Sérgio Pinto

Personal information
- Full name: Sérgio Paulo Vieira Pinto
- Date of birth: 8 January 1973 (age 53)
- Place of birth: Porto, Portugal
- Position: Midfielder

Youth career
- Boavista
- 1986–1989: Bairro do Falcão
- 1989–1991: Boavista
- 1991–1992: Arsenal Bessa

Senior career*
- Years: Team / Apps / (Gls)
- 1992–1993: Ermesinde / 32 / (2)
- 1993–1994: Marco / 31 / (4)
- 1994–1995: Gondomar
- 1995–1996: Fátima
- 1996–1997: Bradford City / 18 / (0)
- 1997–1998: Lamego
- 1998–1999: Portosantense
- 1999–2000: Leça / 20 / (8)
- 2000–2003: Maia / 82 / (2)
- 2003–2004: Felgueiras / 41 / (0)
- 2005: Lixa / 18 / (1)

= Sérgio Pinto (footballer, born 1973) =

Portuguese footballer

Sérgio Paulo Vieira Pinto (born 8 January 1973) is a Portuguese former professional footballer who played as a right midfielder.

==Club career==
After unsuccessfully emerging through local Boavista's youth system, Porto-born Pinto played almost exclusively in the lower leagues of his country, representing Ermesinde, Marco, Gondomar, Fátima, Lamego, Portosantense, Leça, Maia, Felgueiras and Lixa.
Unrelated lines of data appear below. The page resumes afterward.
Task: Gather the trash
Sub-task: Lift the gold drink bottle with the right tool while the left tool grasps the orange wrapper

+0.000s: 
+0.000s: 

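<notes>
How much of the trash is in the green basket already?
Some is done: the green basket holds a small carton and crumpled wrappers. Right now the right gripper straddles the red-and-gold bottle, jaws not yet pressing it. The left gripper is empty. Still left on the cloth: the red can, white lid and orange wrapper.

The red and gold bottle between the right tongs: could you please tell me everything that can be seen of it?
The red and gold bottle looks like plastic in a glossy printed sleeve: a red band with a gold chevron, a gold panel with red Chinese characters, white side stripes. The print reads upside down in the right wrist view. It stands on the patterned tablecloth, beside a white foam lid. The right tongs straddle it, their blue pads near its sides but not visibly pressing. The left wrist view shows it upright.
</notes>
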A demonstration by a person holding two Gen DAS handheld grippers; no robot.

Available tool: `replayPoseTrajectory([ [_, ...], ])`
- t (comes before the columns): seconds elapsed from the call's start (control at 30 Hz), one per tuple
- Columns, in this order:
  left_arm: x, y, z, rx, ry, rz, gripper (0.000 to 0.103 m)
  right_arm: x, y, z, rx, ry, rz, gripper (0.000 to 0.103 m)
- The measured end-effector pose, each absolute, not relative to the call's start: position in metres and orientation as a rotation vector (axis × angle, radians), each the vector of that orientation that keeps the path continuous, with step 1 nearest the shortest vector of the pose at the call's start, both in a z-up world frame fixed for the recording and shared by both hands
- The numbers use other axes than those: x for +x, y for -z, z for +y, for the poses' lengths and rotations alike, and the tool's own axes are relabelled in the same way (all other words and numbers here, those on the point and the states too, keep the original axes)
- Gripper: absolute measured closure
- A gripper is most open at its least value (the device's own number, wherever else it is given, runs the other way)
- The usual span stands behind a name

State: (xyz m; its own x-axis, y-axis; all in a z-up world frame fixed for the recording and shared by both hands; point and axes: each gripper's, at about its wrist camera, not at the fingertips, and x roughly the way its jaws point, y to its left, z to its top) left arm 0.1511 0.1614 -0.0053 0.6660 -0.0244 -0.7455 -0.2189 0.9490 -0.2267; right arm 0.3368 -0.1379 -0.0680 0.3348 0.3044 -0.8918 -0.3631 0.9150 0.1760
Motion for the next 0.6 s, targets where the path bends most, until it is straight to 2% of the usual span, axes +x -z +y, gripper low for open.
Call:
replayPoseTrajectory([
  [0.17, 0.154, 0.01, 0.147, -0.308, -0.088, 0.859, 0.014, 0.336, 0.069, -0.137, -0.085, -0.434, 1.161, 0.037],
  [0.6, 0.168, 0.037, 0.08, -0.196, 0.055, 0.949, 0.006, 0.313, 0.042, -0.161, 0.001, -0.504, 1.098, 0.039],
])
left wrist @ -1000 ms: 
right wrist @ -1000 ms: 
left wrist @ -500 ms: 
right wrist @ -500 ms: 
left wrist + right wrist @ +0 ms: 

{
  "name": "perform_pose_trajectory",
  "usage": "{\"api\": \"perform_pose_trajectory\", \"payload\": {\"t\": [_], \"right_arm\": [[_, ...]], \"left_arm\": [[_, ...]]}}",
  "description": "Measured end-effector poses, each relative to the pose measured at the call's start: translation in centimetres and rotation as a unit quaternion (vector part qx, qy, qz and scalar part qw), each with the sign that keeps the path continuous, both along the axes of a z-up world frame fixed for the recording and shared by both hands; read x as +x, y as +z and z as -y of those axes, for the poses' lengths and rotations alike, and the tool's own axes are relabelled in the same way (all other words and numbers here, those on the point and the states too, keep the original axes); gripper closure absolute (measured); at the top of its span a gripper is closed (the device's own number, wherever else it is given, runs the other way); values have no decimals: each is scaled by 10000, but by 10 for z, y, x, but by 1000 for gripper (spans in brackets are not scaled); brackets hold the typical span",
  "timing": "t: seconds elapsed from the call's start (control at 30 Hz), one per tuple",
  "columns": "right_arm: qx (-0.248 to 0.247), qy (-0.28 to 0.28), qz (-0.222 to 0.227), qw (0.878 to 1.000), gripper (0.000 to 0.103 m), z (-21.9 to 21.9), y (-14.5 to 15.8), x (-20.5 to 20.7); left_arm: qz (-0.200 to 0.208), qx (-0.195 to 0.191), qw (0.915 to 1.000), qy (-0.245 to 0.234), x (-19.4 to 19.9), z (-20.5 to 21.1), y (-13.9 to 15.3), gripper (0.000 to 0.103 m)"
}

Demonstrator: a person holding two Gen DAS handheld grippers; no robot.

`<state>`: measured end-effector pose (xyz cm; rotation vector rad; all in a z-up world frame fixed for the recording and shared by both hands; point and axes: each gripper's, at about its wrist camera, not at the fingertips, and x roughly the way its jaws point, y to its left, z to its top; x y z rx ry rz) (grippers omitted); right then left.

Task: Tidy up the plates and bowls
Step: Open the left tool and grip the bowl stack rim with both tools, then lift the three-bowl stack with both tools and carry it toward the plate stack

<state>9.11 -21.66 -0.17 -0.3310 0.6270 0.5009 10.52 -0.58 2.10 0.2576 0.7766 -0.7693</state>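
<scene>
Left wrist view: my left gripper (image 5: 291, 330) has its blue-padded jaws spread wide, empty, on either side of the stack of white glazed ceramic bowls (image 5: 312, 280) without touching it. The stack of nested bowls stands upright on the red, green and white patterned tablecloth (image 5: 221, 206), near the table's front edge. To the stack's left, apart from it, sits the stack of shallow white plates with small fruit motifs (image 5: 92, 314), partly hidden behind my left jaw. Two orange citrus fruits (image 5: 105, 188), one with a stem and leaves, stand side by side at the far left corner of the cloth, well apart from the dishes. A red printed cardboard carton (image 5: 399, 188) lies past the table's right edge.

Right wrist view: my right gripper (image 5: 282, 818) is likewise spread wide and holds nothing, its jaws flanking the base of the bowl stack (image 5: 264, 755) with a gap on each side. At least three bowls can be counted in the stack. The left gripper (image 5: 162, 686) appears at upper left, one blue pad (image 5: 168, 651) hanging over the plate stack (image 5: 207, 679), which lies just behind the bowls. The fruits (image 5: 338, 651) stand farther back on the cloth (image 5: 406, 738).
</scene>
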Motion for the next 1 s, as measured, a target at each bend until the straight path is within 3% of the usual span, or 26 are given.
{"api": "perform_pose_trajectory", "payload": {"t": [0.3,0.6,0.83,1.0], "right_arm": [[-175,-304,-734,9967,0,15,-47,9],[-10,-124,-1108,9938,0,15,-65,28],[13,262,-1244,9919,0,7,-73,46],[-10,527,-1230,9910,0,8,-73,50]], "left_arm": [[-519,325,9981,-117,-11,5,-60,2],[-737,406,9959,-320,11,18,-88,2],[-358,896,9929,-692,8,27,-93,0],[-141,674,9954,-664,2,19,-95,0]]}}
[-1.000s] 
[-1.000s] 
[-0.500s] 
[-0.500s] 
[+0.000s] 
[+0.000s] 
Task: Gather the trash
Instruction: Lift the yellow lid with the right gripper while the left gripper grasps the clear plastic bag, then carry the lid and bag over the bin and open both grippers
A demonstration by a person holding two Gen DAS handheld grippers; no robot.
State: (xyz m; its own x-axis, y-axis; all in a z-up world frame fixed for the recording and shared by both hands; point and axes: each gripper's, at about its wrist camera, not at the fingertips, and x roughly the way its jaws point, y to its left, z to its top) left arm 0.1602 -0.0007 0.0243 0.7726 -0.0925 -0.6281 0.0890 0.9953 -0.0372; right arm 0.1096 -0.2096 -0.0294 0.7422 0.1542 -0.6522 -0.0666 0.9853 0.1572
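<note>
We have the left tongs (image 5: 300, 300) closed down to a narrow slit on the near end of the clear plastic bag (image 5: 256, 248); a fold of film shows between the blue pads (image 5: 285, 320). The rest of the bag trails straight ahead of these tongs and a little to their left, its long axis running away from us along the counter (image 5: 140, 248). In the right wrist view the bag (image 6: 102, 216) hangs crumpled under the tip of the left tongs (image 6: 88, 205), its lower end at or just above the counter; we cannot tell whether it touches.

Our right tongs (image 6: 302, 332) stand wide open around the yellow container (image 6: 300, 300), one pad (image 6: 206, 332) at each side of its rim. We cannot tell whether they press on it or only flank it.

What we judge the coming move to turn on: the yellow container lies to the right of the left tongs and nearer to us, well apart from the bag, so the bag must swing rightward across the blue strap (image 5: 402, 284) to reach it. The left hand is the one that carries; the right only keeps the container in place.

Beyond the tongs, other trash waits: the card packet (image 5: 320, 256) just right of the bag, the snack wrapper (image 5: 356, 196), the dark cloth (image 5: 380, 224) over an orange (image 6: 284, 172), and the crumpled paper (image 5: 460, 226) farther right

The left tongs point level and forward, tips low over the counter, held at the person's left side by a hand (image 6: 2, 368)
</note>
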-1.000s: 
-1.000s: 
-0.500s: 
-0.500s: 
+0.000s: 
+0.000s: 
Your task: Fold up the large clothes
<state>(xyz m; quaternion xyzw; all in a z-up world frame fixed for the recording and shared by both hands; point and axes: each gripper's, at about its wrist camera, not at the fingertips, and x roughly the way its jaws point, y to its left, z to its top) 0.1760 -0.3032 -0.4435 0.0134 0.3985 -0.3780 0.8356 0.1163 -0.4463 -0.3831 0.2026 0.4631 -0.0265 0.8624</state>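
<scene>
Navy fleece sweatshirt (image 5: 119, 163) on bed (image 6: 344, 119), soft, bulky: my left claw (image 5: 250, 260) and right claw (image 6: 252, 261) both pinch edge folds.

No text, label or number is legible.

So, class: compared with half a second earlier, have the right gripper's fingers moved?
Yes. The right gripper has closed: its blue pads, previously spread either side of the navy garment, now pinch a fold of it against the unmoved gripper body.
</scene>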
From 1999 to December 2004, he made 143 Segunda Liga appearances and scored ten goals.

In a 13-year senior career, Pinto also played one season with Football League First Division club Bradford City, featuring in less than half of the matches as the West Yorkshire side finished just one place above the relegation zone. He retired in June 2005, aged 32.

==Personal life==
Pinto's older brother, João, was also a footballer. A forward, he played with team and individual success for Benfica and Sporting CP, also winning more than 80 caps for the Portugal national team. His nephew, Tiago, notably represented Rio Ave.